2019-07-26

Visiting Parents

"If you have been doing inner work for some time, a visit with your family is an excellent opportunity to discover how well you have done." - Eckhart Tolle

I'm visiting my parents now. Since I last visited them about one year and nine months ago, I've experienced some fundamental inner transformation. So before this visit I decided to make it an examination to check the effectiveness of this inner work.

It seems to me that I've been able to evade more of my possible conflicts with them by reacting more mindfully than all my previous visits though this is not easy at all. What makes it difficult for me to face this time is to see my parents "asleep" - each in his or her own manner. My father seems deeply trapped in the prison of his egoic mind, obsessively following his "rituals" and even forcing them upon people around them, while my mother reacts mostly mindlessly to his egoic speech and action.
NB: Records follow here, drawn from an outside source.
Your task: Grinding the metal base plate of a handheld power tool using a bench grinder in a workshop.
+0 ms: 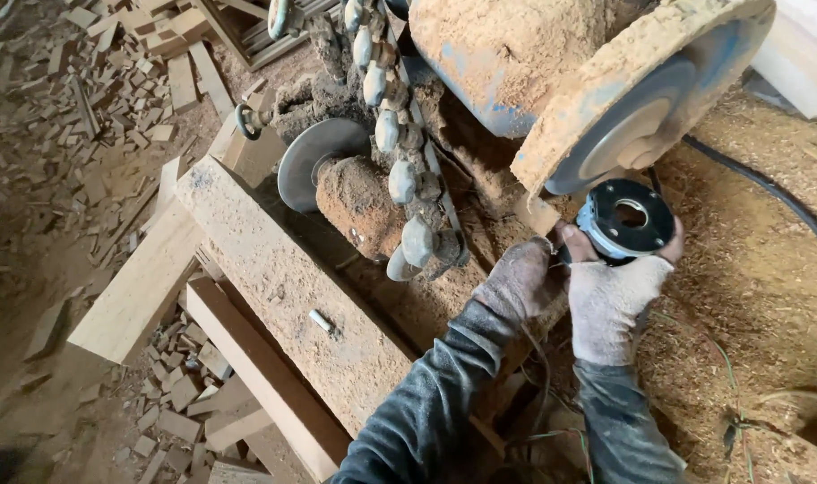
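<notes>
Right grip point(610, 300) closed around black round part point(628, 218), left grip point(519, 280) closed just beside it

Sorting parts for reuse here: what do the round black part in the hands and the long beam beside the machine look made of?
Round black part: apparently metal, black with a bright silvery rim. Long beam: pale raw wood, sawdust-coated.

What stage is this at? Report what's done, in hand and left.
Done: hard to tell; the sawdust-caked machine with its big dusty blue wheel stands idle-looking. In hand: both gloved hands, right hand and left hand, grip a round black-and-silver metal part below the wheel. Left: the part is not yet seated anywhere.
</notes>
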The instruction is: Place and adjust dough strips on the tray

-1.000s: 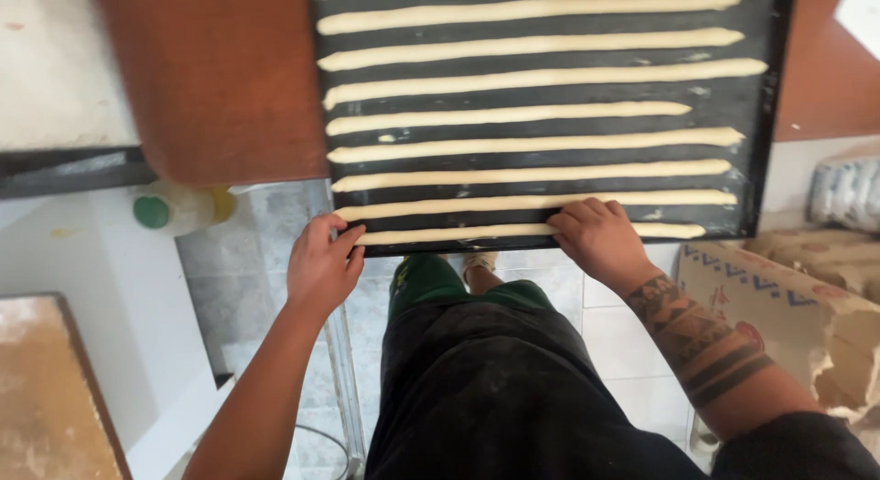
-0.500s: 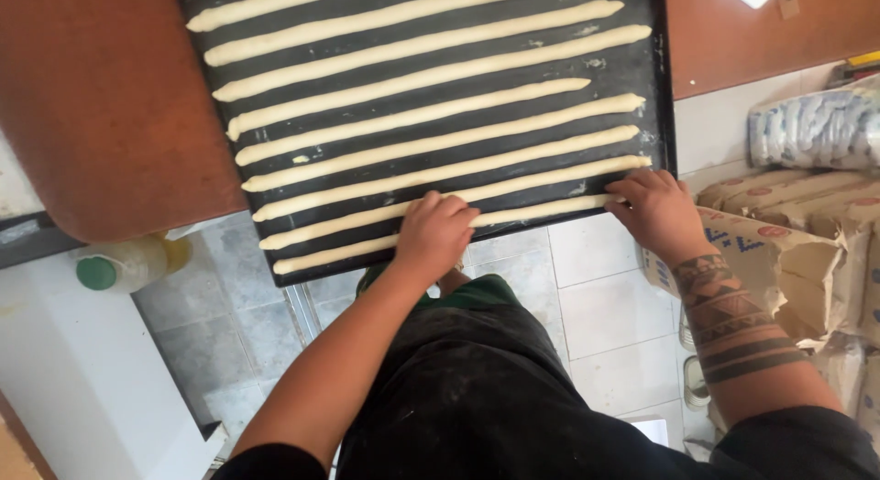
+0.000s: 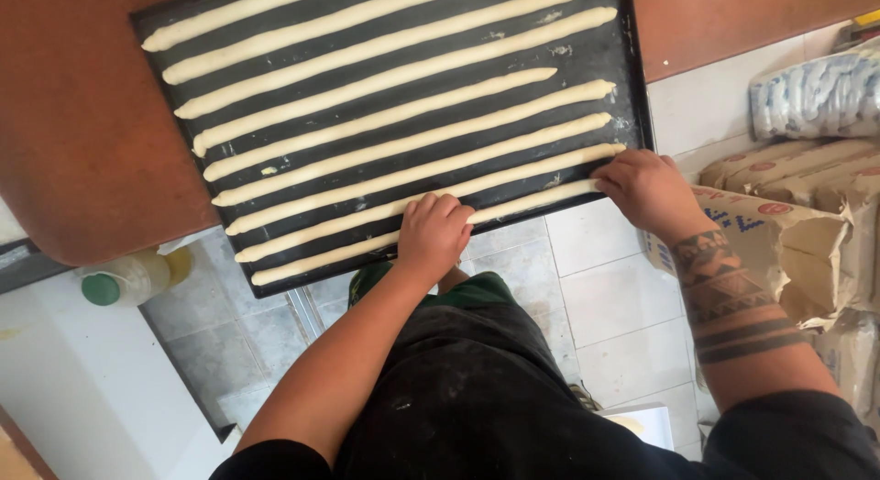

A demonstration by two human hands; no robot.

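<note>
Both forearms are stretched forward from the dark apron toward the near edge of a black baking tray (image 3: 632, 104), which is set at a slant on a reddish-brown table (image 3: 82, 150) and overhangs its edge above the tiled floor (image 3: 605, 287).

The left hand (image 3: 433, 231) is laid knuckles-up over the middle of the tray's near rim, the fingers curled and close together, pressed down on the nearest dough strip (image 3: 321, 257). The right hand (image 3: 644, 187) is placed at the tray's near right corner, the tattooed forearm angled in from the right — its fingers are bent and held together, the tips resting on the end of that same strip and on the rim. Neither hand is seen to be closed around anything; both are only pressed on top.

The remaining dough strips (image 3: 385, 81) are laid in parallel rows across the tray, beyond the hands.

A plastic bottle with a green cap (image 3: 128, 280) is seen below the table edge at the left, and paper sacks (image 3: 807, 232) are stacked just right of the right wrist.
</note>
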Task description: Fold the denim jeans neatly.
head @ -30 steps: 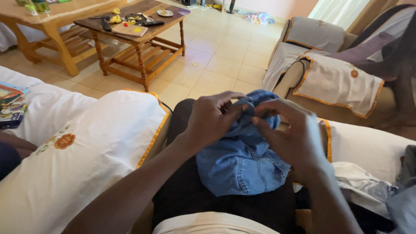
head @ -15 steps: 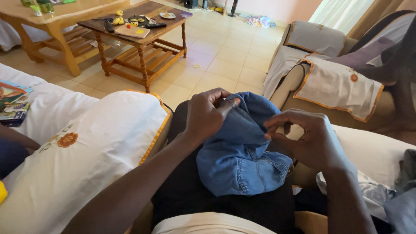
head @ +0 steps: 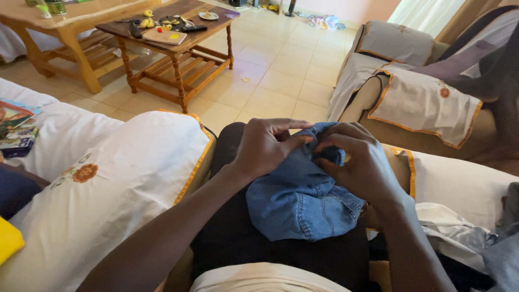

As a former "convict" of this mind-made prison who also acted mindlessly most of the time, I have deep compassion toward them on the one hand, and feel totally helpless on the other, for a true lasting change is possible only when it comes from inside.

I don't think my parents are special in this respect. The majority of the human beings are "asleep", that is, unaware that they are trapped in their own "inner matrix", so to speak. But this doesn't console me when I see my parents in such a state.

Having become aware of my own "inner matrix", I can understand and articulate more clearly now why I've never wanted to have my own children. The single most important reason is my strong instinctive desire to break this vicious circle by refusing to pass this "inner matrix" to the next generation.

I might be able to liberate myself from this prison, but I have a new reason for feeling no need to have my own children. It's the realization that we are essentially divine sparks connected to each other, so I have no reason to stick to the idea of having "my own" children. I'm also starting to realize that separate selves are illusions of our egoic mind.